The hardware revolution has pushed artificial intelligence into the mainstream. It has greatly reduced the training time and cost of AI system, and has not turned AI into an arms race that few people can participate in. In recent years, as computers show their advantages over humans in more and more complex tasks, intelligent algorithms have become a major breakthrough in the field of artificial intelligence. Today, however, another force may have a greater impact on driving AI forward.
Advances in professional chips and other hardware have improved the capabilities of the most advanced artificial intelligence systems and pushed such technologies into the mainstream. Whether this can produce tangible commercial benefits is another matter. The AI index, a project initiated by a research group at Stanford University, clearly shows the importance of the AI hardware revolution. The latest AI index attempts to summarize the progress of artificial intelligence and capture a change in the track of the greatest progress of artificial intelligence in the past 18 months.
From many aspects, these algorithms have not achieved the leap in recent years. Part of the reason is that in some tasks, the achievements of this kind of technology have not increased significantly: for example, in image recognition, computers have not made more achievements after surpassing humans. This also reflects the fact that the problems to be solved are becoming more and more difficult and the progress is becoming slower and slower. As we all know, language is the next frontier of machine intelligence, which is particularly difficult to overcome. Although the tasks of speech recognition and language translation have been solved, understanding and reasoning are still a field dominated by human beings.

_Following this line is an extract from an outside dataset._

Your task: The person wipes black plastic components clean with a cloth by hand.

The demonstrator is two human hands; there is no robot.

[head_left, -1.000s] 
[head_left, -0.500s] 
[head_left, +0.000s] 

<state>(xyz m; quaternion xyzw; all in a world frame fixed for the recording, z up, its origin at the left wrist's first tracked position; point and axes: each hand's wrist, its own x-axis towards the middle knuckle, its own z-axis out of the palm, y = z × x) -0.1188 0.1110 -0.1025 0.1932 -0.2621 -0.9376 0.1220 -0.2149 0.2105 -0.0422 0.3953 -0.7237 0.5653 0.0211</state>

On the contrary, the most remarkable progress comes from hardware. For example, specially designed chips are used to process a large amount of data required for machine learning, and the industry also develops special systems for this work. Openai, an American research institution, pointed out a hardware inflection point in 2012. Before that, Moore’s law, the rule of thumb of the chip industry, dominated the field of Artificial Intelligence Computing. Moore’s Law means that processing capacity doubles every two years.
Since then, artificial intelligence systems have followed Moore’s law. With new hardware and more resources invested in this problem, the capacity of the most advanced artificial intelligence system is improved every 3.4 months. There is a paradox in this hardware acceleration. On the one hand, at the forefront of science, it turns artificial intelligence into an arms race that few people can participate in.
Big companies and governments that can control huge computing resources will be the only ones able to participate in this competition. Openai’s operating philosophy has always been that AI researchers with the largest computers will inherit the world. The organization recently received a $1 billion investment from Microsoft to stay in the competition. However, another impact of the hardware revolution is that it has pushed this technology into the mainstream. Google’s TPU is one of the most advanced machine learning processing chips in the world. The outside world can rent it by hour through the company’s cloud computing platform (if your workload is not time sensitive and you don’t mind waiting in line, it only costs $1.35 per hour).
In Silicon Valley, people advocate too much “Popularization” of new technologies, but in the field of artificial intelligence, this proposition is reasonable. With cloud services such as Amazon Web services (AWS) making low-cost hardware and machine learning tools widely used, training neural networks, the most compute intensive part of artificial intelligence, suddenly became widely accessible.
The dawn bench project of Stanford University provides a method to benchmark artificial intelligence systems. According to the data of the project, in less than two years, the time required to train a system on the widely used Imagenet data set has decreased from 3 hours to 88 seconds. This means that the cost can be significantly reduced from $2323 to $12.
Whether the huge reduction in training time and cost will make advanced artificial intelligence a practical technology is another matter. The broad impact of machine learning is difficult to determine, but AI index points to a promising measure. In October this year, about 1.32% of the recruitment information in the United States was related to artificial intelligence, up from 0.26% in 2010. This figure is still very small, and the definition of “artificial intelligence work” is controversial, but the general direction is clear.
MIT professor Erik Brynjolfsson is committed to studying the impact of new technology on the economy. He warned that companies that hire data scientists and machine learning experts will not see immediate returns: they first need to overcome internal bottlenecks by developing new workflow to maximize the use of this technology.